What to produce. Word for word, restate the listing; omit the pictures.
═══ Input data ═══
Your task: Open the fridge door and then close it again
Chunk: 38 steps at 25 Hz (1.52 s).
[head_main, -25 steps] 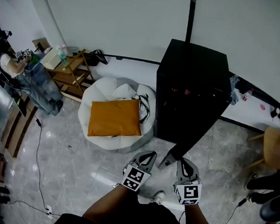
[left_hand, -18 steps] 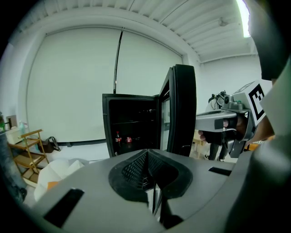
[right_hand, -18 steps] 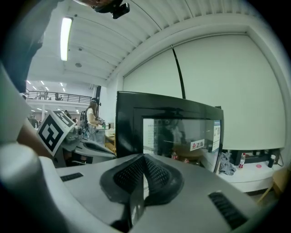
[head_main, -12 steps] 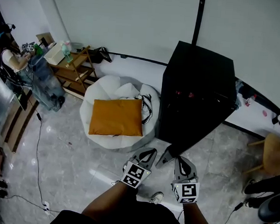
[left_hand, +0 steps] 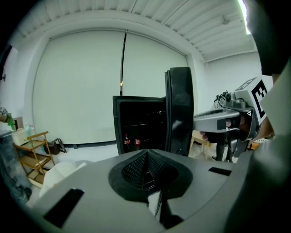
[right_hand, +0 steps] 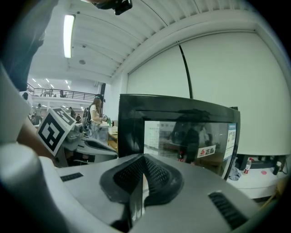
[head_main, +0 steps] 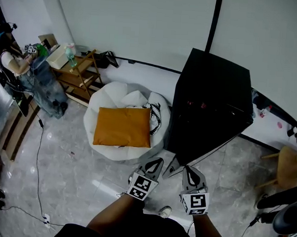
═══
Exercise result.
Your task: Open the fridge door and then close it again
Chunk: 38 steps at 25 Hz (1.52 s).
[head_main, -25 steps] 
[left_hand, -18 steps] 
[right_hand, -18 steps] 
[head_main, -12 steps] 
[left_hand, +0 steps] 
[right_hand, +0 steps] 
[head_main, +0 steps] 

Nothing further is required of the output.